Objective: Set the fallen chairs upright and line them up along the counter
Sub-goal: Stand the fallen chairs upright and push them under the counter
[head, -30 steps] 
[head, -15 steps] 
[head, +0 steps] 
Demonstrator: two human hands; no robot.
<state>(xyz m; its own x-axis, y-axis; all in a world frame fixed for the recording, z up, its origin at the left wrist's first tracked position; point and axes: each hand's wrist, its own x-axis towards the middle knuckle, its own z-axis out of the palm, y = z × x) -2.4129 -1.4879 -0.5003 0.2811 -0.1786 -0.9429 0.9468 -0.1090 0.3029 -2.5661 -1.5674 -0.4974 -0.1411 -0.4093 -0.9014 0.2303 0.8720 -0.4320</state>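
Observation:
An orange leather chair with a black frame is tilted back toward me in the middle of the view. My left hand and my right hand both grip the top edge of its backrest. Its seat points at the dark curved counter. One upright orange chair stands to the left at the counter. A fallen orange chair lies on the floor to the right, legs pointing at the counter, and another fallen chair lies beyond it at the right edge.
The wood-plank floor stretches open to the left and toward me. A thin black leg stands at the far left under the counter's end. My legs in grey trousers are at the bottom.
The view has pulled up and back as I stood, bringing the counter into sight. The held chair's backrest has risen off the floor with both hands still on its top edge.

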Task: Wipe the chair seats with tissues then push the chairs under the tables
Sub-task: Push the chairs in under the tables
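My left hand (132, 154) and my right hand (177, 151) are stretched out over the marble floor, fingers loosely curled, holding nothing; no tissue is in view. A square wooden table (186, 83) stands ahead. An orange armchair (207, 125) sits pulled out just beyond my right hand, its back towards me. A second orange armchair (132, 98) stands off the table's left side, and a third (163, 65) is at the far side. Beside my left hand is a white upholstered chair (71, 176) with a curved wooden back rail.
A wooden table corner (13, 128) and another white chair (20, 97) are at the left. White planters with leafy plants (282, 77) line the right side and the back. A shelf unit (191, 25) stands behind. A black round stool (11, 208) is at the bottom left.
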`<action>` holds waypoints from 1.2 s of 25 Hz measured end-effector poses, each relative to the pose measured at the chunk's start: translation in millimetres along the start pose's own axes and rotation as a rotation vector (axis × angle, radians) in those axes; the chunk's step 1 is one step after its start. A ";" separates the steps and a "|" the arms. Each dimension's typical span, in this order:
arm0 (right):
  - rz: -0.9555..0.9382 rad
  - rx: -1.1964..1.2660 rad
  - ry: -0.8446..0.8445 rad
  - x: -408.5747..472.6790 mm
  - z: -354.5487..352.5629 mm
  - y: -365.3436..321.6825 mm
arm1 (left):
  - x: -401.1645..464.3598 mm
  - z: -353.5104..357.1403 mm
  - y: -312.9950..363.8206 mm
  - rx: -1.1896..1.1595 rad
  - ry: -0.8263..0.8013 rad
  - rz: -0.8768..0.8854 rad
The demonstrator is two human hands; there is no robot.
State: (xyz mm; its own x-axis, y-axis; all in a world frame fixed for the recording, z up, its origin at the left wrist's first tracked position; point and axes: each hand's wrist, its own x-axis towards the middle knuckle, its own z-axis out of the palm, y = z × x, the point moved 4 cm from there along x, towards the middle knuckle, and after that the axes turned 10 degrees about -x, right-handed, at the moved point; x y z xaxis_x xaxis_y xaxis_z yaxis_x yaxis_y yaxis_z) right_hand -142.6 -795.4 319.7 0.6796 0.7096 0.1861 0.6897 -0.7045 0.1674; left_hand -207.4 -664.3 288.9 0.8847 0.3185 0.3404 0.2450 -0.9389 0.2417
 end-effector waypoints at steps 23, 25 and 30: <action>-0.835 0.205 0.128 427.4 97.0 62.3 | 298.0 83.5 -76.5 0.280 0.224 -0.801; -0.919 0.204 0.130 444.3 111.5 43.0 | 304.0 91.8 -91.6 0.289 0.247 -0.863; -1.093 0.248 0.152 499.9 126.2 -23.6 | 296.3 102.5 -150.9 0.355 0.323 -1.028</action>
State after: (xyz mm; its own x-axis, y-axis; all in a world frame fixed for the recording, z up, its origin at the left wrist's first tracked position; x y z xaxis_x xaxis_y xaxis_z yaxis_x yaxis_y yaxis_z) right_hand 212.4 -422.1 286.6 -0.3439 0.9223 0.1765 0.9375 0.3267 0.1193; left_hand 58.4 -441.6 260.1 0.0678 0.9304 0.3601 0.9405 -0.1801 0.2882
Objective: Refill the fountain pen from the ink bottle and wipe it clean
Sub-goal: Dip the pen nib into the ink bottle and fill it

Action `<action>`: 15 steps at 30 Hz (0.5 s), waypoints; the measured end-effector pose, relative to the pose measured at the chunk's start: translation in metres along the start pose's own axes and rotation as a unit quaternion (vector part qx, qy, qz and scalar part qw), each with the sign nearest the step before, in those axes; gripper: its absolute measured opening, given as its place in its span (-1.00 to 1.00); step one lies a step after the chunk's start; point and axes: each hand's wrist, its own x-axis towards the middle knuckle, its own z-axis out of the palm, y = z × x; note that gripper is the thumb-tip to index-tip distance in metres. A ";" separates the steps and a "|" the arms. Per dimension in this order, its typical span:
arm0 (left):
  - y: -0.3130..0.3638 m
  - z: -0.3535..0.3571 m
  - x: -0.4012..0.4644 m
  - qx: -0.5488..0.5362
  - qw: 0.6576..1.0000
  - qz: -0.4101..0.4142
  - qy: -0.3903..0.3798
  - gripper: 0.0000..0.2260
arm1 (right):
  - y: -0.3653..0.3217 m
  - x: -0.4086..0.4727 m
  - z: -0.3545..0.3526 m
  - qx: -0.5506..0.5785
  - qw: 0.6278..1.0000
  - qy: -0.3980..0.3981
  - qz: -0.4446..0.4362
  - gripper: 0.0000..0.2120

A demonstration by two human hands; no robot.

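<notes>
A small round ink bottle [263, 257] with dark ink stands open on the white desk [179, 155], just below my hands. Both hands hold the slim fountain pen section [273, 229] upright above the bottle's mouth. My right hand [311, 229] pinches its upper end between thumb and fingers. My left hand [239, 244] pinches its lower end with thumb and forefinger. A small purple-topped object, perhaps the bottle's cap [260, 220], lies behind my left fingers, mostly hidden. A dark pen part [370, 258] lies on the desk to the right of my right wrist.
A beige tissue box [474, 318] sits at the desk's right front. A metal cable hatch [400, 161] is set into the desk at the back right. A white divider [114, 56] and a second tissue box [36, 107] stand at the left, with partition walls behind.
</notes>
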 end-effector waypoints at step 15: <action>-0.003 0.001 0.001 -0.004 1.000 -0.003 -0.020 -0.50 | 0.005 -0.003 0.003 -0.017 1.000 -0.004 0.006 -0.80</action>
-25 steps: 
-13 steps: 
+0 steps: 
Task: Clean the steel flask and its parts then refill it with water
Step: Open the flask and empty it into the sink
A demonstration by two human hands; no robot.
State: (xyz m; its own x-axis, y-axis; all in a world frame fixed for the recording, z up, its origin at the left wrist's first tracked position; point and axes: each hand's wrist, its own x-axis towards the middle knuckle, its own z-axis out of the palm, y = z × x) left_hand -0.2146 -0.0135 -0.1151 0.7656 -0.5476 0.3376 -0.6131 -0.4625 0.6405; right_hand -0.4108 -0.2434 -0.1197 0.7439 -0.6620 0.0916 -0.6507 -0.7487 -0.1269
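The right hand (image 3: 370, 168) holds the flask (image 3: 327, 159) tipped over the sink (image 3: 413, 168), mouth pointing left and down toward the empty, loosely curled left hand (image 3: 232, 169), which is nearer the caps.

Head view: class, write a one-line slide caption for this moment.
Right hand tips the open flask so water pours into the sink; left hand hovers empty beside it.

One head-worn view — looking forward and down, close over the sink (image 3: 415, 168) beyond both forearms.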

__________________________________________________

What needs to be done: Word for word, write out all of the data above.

Task solution:
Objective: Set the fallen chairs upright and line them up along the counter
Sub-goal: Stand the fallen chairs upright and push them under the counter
[head, -30 steps] 
[head, -15 steps] 
[head, +0 steps] 
Demonstrator: two human hands; no robot.
<state>(xyz m; its own x-axis, y-axis; all in a world frame fixed for the recording, z up, its origin at the left wrist's first tracked position; point and axes: each hand's wrist, its own x-axis towards the middle knuckle, its own z-axis out of the palm, y = z × x) -2.4129 -1.4879 -0.5003 0.2811 -0.1786 -0.9429 0.9468 -0.1090 0.3029 -2.5661 -1.5674 -0.4974 -0.1411 -0.4093 -0.9014 0.2303 0.8720 -0.4320</state>
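Observation:
An orange leather chair with a black frame is tilted back toward me in the middle of the view. My left hand and my right hand both grip the top edge of its backrest. Its seat points at the dark curved counter. One upright orange chair stands to the left at the counter. A fallen orange chair lies on the floor to the right, legs pointing at the counter, and another fallen chair lies beyond it at the right edge.
The wood-plank floor stretches open to the left and toward me. A thin black leg stands at the far left under the counter's end. My legs in grey trousers are at the bottom.
The view has pulled up and back as I stood, bringing the counter into sight. The held chair's backrest has risen off the floor with both hands still on its top edge.
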
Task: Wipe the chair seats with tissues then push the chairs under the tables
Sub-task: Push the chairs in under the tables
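My left hand (132, 154) and my right hand (177, 151) are stretched out over the marble floor, fingers loosely curled, holding nothing; no tissue is in view. A square wooden table (186, 83) stands ahead. An orange armchair (207, 125) sits pulled out just beyond my right hand, its back towards me. A second orange armchair (132, 98) stands off the table's left side, and a third (163, 65) is at the far side. Beside my left hand is a white upholstered chair (71, 176) with a curved wooden back rail.
A wooden table corner (13, 128) and another white chair (20, 97) are at the left. White planters with leafy plants (282, 77) line the right side and the back. A shelf unit (191, 25) stands behind. A black round stool (11, 208) is at the bottom left.
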`<action>` holds waypoints from 1.2 s of 25 Hz measured end-effector poses, each relative to the pose measured at the chunk's start: translation in millimetres along the start pose's own axes and rotation as a rotation vector (axis × angle, radians) in those axes; the chunk's step 1 is one step after its start. A ";" separates the steps and a "|" the arms. Each dimension's typical span, in this order:
arm0 (right):
  - rz: -0.9555..0.9382 rad
  - rx: -1.1964..1.2660 rad
  - ry: -0.8446..0.8445 rad
  - x: -408.5747..472.6790 mm
  - z: -354.5487..352.5629 mm
  - y: -365.3436..321.6825 mm
arm1 (left):
  - x: -401.1645..464.3598 mm
  - z: -353.5104..357.1403 mm
  - y: -312.9950..363.8206 mm
  - rx: -1.1896..1.1595 rad
  - ry: -0.8263..0.8013 rad
  - rz: -0.8768..0.8854 rad
The demonstrator is two human hands; there is no robot.
State: (xyz mm; its own x-axis, y-axis; all in a world frame fixed for the recording, z up, its origin at the left wrist's first tracked position; point and axes: each hand's wrist, its own x-axis towards the middle knuckle, its own z-axis out of the palm, y = z × x, the point moved 4 cm from there along x, towards the middle knuckle, and after that the axes turned 10 degrees about -x, right-handed, at the moved point; x y z xaxis_x xaxis_y xaxis_z yaxis_x yaxis_y yaxis_z) right_hand -142.6 -795.4 319.7 0.6796 0.7096 0.1861 0.6897 -0.7045 0.1674; left_hand -207.4 -664.3 288.9 0.8847 0.3185 0.3404 0.2450 -0.9389 0.2417
 end-effector waypoints at steps 23, 25 and 30: <action>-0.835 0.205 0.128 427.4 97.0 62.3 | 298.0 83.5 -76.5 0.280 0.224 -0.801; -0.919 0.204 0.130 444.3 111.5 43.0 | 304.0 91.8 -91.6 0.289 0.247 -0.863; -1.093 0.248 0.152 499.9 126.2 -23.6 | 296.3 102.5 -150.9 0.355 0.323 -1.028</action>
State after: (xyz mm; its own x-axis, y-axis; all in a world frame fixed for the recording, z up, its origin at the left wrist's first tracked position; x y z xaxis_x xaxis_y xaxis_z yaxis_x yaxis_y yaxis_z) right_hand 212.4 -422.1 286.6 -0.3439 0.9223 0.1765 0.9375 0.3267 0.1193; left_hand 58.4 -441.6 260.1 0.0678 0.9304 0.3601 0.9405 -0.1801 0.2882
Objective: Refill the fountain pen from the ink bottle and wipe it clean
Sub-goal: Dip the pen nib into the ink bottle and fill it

Action `<action>`: 15 steps at 30 Hz (0.5 s), waypoints; the measured end-effector pose, relative to the pose measured at the chunk's start: translation in metres along the start pose's own axes and rotation as a unit quaternion (vector part qx, qy, qz and scalar part qw), each with the sign nearest the step before, in those axes; gripper: its absolute measured opening, given as its place in its span (-1.00 to 1.00); step one lies a step after the chunk's start; point and axes: each hand's wrist, its own x-axis towards the middle knuckle, its own z-axis out of the palm, y = z × x; note that gripper is the thumb-tip to index-tip distance in metres. A ";" separates the steps and a "|" the arms. Per dimension in this order, its typical span:
arm0 (left):
  - y: -0.3130..0.3638 m
  - z: -0.3535..0.3571 m
  - x: -0.4012..0.4644 m
  - qx: -0.5488..0.5362
  - qw: 0.6576..1.0000
  - qz: -0.4101..0.4142
  - qy: -0.3903..0.3798
  - gripper: 0.0000..0.2260
arm1 (right):
  - y: -0.3653..0.3217 m
  - x: -0.4086..0.4727 m
  - z: -0.3545..0.3526 m
  - qx: -0.5506..0.5785
  - qw: 0.6278..1.0000
  - qy: -0.3980..0.3981
  - qz: -0.4446..0.4362
  - gripper: 0.0000..0.2120

A demonstration by two human hands; no robot.

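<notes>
A small round ink bottle [263, 257] with dark ink stands open on the white desk [179, 155], just below my hands. Both hands hold the slim fountain pen section [273, 229] upright above the bottle's mouth. My right hand [311, 229] pinches its upper end between thumb and fingers. My left hand [239, 244] pinches its lower end with thumb and forefinger. A small purple-topped object, perhaps the bottle's cap [260, 220], lies behind my left fingers, mostly hidden. A dark pen part [370, 258] lies on the desk to the right of my right wrist.
A beige tissue box [474, 318] sits at the desk's right front. A metal cable hatch [400, 161] is set into the desk at the back right. A white divider [114, 56] and a second tissue box [36, 107] stand at the left, with partition walls behind.
</notes>
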 end-effector waypoints at step 15: <action>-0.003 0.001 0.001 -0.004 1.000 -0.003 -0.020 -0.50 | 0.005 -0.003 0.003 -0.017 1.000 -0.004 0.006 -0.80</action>
-25 steps: 
-13 steps: 
+0 steps: 
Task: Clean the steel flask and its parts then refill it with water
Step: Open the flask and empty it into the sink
A demonstration by two human hands; no robot.
State: (xyz m; its own x-axis, y-axis; all in a world frame fixed for the recording, z up, its origin at the left wrist's first tracked position; point and axes: each hand's wrist, its own x-axis towards the middle knuckle, its own z-axis out of the palm, y = z × x) left_hand -0.2146 -0.0135 -0.1151 0.7656 -0.5476 0.3376 -0.6131 -0.4625 0.6405; right_hand -0.4108 -0.2434 -0.1197 0.7439 -0.6620 0.0916 -0.6507 -0.7487 -0.1269
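The right hand (image 3: 370, 168) holds the flask (image 3: 327, 159) tipped over the sink (image 3: 413, 168), mouth pointing left and down toward the empty, loosely curled left hand (image 3: 232, 169), which is nearer the caps.

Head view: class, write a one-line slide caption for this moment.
Right hand tips the open flask so water pours into the sink; left hand hovers empty beside it.

One head-worn view — looking forward and down, close over the sink (image 3: 415, 168) beyond both forearms.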

The exercise requires no additional content.